Eric LeCompte, who leads the development group Jubilee USA and serves on United Nations debt expert groups, said there is a way that countries like Jamaica can be helped. Lenders like the World Bank and International Monetary Fund need to expand debt relief to all countries.

“It should not only be for the poorest countries but Caribbean countries and Latin America countries should be able to qualify for that expanded debt relief. That’s what we’re pushing,” LeCompte said. “Countries need to prioritize fighting COVID-19 and billions can be freed up right away by halting debt payments.”

LeCompte said the IMF and the World Bank are calling on wealthy nations to allow for debt payment moratoriums. But most countries in the Caribbean, despite being among the world’s highly indebted, do not qualify for such moratoriums or lower-interest loans because they are considered to be middle-income countries. But they should qualify, he said.

“We have more than 11 Caribbean economies that are facing debt distress.
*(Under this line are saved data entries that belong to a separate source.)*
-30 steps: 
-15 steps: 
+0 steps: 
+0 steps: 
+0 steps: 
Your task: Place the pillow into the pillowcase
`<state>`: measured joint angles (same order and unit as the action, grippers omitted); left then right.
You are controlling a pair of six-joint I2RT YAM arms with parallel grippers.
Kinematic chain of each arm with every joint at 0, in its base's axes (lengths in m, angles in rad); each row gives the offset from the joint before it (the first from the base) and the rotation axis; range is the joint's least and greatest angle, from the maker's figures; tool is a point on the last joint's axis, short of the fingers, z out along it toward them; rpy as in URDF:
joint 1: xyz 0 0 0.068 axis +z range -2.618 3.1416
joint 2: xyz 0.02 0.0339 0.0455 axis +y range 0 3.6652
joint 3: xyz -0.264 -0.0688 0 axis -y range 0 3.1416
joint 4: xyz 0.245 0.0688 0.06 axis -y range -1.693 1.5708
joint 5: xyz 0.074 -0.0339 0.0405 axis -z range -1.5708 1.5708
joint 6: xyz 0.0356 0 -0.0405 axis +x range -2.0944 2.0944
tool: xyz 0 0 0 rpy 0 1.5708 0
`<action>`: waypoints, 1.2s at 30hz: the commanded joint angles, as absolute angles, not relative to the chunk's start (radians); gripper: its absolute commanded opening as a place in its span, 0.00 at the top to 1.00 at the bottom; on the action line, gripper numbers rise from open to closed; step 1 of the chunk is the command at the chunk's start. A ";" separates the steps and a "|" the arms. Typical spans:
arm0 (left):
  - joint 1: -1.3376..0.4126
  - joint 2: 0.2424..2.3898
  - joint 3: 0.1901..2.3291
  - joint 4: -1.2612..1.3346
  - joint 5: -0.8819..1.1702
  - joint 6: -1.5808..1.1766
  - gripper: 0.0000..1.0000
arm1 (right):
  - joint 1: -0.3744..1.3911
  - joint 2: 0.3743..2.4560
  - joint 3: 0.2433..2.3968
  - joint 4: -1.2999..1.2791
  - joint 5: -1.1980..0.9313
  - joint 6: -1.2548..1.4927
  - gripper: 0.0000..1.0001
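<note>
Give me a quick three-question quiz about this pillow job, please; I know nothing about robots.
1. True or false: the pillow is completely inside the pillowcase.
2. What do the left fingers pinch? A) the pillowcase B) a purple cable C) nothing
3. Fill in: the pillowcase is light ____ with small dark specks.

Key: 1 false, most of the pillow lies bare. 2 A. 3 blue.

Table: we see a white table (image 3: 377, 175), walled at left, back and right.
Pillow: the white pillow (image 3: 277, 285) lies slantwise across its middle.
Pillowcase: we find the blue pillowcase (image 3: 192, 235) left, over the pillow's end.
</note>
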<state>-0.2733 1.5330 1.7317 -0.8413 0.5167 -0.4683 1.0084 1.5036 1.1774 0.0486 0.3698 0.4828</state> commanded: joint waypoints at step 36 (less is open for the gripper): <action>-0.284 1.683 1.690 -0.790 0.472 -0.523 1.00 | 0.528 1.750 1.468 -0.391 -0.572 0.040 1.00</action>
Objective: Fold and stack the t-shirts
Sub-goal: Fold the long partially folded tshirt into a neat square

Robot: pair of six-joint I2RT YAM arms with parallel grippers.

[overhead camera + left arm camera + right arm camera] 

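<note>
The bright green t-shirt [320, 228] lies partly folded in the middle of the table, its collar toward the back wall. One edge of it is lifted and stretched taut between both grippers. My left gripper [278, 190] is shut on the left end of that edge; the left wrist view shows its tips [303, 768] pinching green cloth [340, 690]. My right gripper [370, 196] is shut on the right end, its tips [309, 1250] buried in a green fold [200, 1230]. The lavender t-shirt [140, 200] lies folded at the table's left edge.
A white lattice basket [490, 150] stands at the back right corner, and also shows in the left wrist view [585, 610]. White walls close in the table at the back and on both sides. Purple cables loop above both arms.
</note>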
Across the Caribbean youth unemployment is high on almost every island; we have poverty rates that range between 20 and 45 percent in many of the small islands,” LeCompte said. “Even if the coronavirus doesn’t lead to the type of major financial crisis, or even depression some economists are forecasting, no matter what, the Caribbean will be one of the worst impacted areas by even short-term economic shocks.” (https://www.miamiherald.com/news/nation-world/world/americas/haiti/article241525961.html)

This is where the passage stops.